Hazadous nuclear waste will be taken out of Cumbria’s Sellafield plant in massive stainless steel containers which have just come off the production line.

The highly-engineered 1.3 tonne boxes are playing a major part in the decommissioning of the West Cumbrian plant as the waste is moved into safe storage for centuries to come.

Darchem Engineering, of Stockton on Tees, and Metalcraft in Cambridgeshire have finished manufacturing the first batch of containers.

A total of 2,200 of the boxes will be needed to hold legacy waste from one of the world’s oldest nuclear stores, Sellafield’s Pile Fuel Cladding Silo.

Sellafield bosses have described it as the most significant step yet towards getting the waste out of the facility next year.

Glenn McCracken, head of decommissioning for Sellafield Ltd, said: "We’re on the brink of seeing waste retrievals starting from our two legacy silos and expect to start getting the waste out of both facilities next year.

"That will be a massive moment, but before getting the waste out, we need to be sure that it has got somewhere safe to go to.

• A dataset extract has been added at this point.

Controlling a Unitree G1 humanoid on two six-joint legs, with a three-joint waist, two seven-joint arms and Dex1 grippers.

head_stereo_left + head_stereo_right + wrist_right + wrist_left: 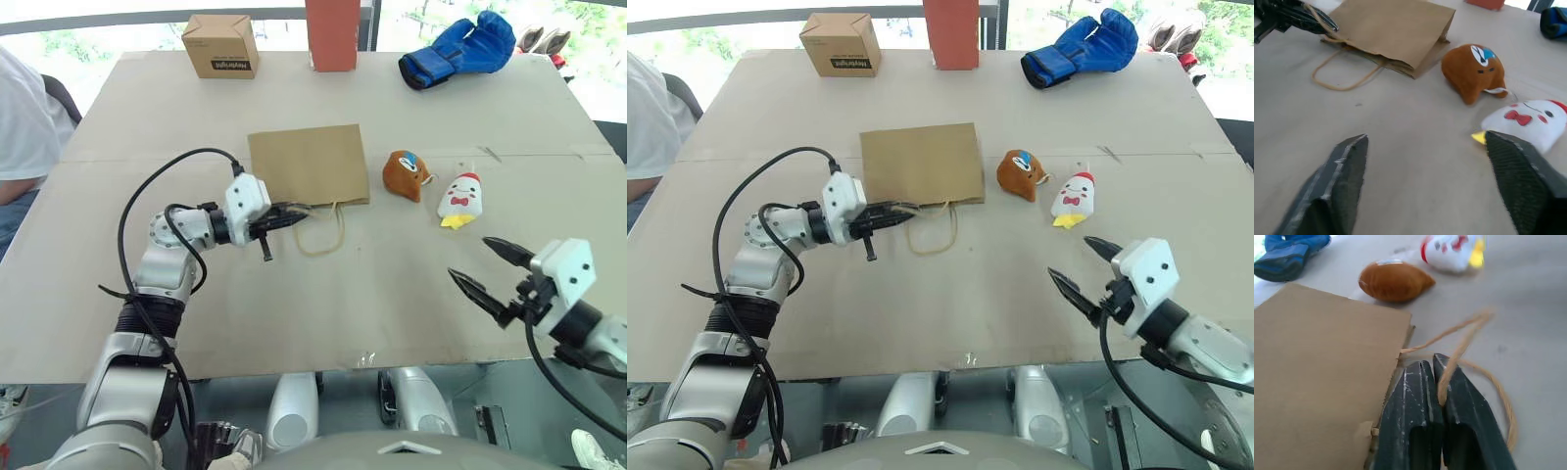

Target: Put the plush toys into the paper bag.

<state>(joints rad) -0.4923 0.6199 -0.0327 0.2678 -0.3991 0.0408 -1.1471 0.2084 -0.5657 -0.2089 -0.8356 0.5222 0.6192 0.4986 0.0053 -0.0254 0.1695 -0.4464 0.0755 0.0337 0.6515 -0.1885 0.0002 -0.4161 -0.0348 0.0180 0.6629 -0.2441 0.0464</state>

"That means having enough boxes ready to be filled and having the confidence that a conveyor belt of production will be delivering a steady stream of them."

Mr McCracken said the site was moving into a 100-year programme of environmental remediation, which means decommissioning old facilities and moving the waste into safe containment for centuries to come.

The containers are engineered to allow any hydrogen to be safely vented with the boxes needed as the contents of the silo are emptied over the 10 to 12 years.

This means both companies will be making the containers at the rate of two a week.

Designed to last at least 500 years to see them through their journey into a geological disposal facility, the boxes are made from duplex steel, which is stronger and more resistant to corrosion than typical stainless steel.

The highest hazard plant on the site, the Magnox Swarf Storage Silo, will need an estimated 15,000 boxes to store the waste being taken out of the legacy silo over the next two decades.